The Basque separatists of ETA brought us a lot. They mastered to perfection the art of exploding homemade bombs via remote control. Fidel therefore asked them to teach these procedures to the specialists of the
tropas
who, in their turn, taught them to the guerrilla fighters from Colombia, El Salvador, and Guatemala during the training courses at Punto Cero de Guanabo, where there was a quarry expressly designed for testing explosives. It was here that the Etarras developed their famous rocket launcher, known as the Jotake, a weapon that was subsequently used during attacks in Spain and . . . which was ultimately found in the hands of the FARC in Colombia.

At that time, Fidel directly controlled everything relating to ETA; nothing was decided without his approval. During negotiations in 1984 on the resolution of the Basque question, Cuba signed an agreement with the Spanish government (then headed by the socialist Felipe González) and Panama (under the leadership of Manuel Noriega) that granted political asylum in Cuba to the Etarras. In summary, ETA terrorists were allowed to settle in Cuba, on the condition that they gave up their weapons and no longer conspired against Spain. On his side, Fidel promised that he would control their maneuvers and that he would inform Spain if they took the slightest false step.

The snag was that shameless lying was one of Fidel’s many talents. Later, confronted with Madrid’s growing suspicions, the
Comandante
insisted on the fact that the Basques had “never used the Cuban territory for activities against Spain or any other country.” He even specified that “Cuba scrupulously respects the spirit of the agreement.” Now, not only was Havana welcoming more Basques than Madrid suspected but, in addition, far from being watched, these exiled Etarras were actively collaborating with the Castrist regime by offering their know-how in terms of terrorism. Other than the art of handling explosives, these experts in clandestine urban struggle also taught Fidel’s officers the arts of kidnapping, shadowing, and evasion techniques.

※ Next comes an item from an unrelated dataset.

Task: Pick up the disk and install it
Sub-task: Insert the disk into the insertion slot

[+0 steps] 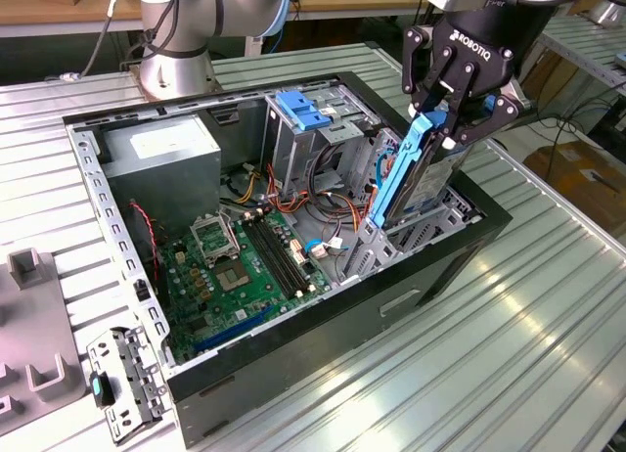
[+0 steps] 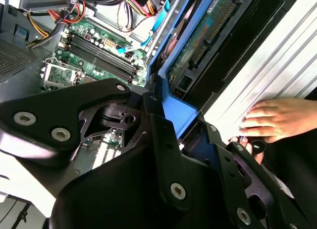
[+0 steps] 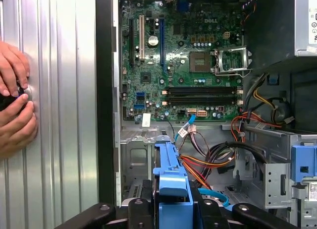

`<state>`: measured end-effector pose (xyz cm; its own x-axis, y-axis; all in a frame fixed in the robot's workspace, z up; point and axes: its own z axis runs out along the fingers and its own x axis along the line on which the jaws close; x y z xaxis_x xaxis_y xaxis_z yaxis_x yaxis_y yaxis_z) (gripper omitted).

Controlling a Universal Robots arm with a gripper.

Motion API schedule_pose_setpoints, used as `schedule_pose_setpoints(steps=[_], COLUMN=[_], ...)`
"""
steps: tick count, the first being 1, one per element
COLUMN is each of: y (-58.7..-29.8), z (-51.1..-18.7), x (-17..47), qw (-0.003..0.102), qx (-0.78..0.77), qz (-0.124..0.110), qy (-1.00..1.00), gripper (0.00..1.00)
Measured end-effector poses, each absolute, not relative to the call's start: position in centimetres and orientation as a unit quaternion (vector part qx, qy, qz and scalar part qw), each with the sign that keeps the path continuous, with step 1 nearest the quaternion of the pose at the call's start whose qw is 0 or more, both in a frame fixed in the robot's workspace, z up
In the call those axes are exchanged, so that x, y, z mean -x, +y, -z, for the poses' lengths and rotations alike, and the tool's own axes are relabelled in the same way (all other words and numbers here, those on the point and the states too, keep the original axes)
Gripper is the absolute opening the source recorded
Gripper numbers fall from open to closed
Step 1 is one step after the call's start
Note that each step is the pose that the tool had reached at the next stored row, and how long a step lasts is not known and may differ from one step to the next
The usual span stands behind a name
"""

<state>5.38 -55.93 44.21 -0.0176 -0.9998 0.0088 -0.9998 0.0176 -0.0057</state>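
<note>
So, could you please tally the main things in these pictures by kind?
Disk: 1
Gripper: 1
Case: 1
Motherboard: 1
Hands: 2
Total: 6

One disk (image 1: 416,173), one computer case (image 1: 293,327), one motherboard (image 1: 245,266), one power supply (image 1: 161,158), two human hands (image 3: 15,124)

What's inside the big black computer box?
Inside the computer case sit a green motherboard, red and orange cables, a grey power supply and a metal drive cage. The gripper holds the disk tilted at the exterior view's right, so what lies under it is hidden.
</note>
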Motion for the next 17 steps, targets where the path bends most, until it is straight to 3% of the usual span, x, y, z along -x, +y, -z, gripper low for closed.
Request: schedule_pose_setpoints(steps=[13, 15, 17], y=[-55.93, -55.93, -55.93], z=[-44.17, -44.16, -43.77], x=[-5.38, -5.38, -5.38], qw=[0.001, 0.001, 0.002], qx=[-0.701, -0.701, -0.701], qz=[-0.005, -0.005, -0.006], qy=[-0.713, -0.713, -0.713], gripper=[0.37, 0.45, 0.45])
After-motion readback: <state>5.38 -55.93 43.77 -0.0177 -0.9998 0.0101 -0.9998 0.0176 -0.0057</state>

That was not all. The Etarras also served as clandestine envoys in Latin America. When the
Comandante
needed to send a secret message to one of his contacts on the continent, he would send a Basque messenger to meet the trade unionist, politician, or guerrilla leader. Equipped with a Cuban passport but passing for a Spaniard, the Basque was obviously much less identifiable than a Cuban with his highly distinctive accent.

One day in 1993, Fidel decided to go to the main “protocol house” of the
tropas
, so off we went in convoy, in the Mercedes. In Cuba, protocol houses are villas of which the government has discretionary use to accommodate passing guests, celebrities, or spies visiting the island. They guarantee greater confidentiality than the presidential palace, which was why Fidel liked them.

When we arrived, I was introduced to the high-level Basque leader Jokin Gorostidi Artola, the official head of the Basque deportee board that was officially responsible for establishing contacts with the diaspora of Basque terrorists in exile, under cover of the international agreement.

Fidel and Jokin sat down in the sitting room of the protocol house, situated right next door to that of the Castro couple. It was obvious that Jokin was a Castrist sympathizer. Together, the two men first discussed the comings and goings of Etarras between Cuba and South America, theoretically forbidden under the international agreement. Then they talked business, for, above all, Fidel wanted the Basques to carry on circumventing the American embargo at that difficult time—the beginning of the 1990s—when the economic situation of the island was so catastrophic that it threatened the Revolution.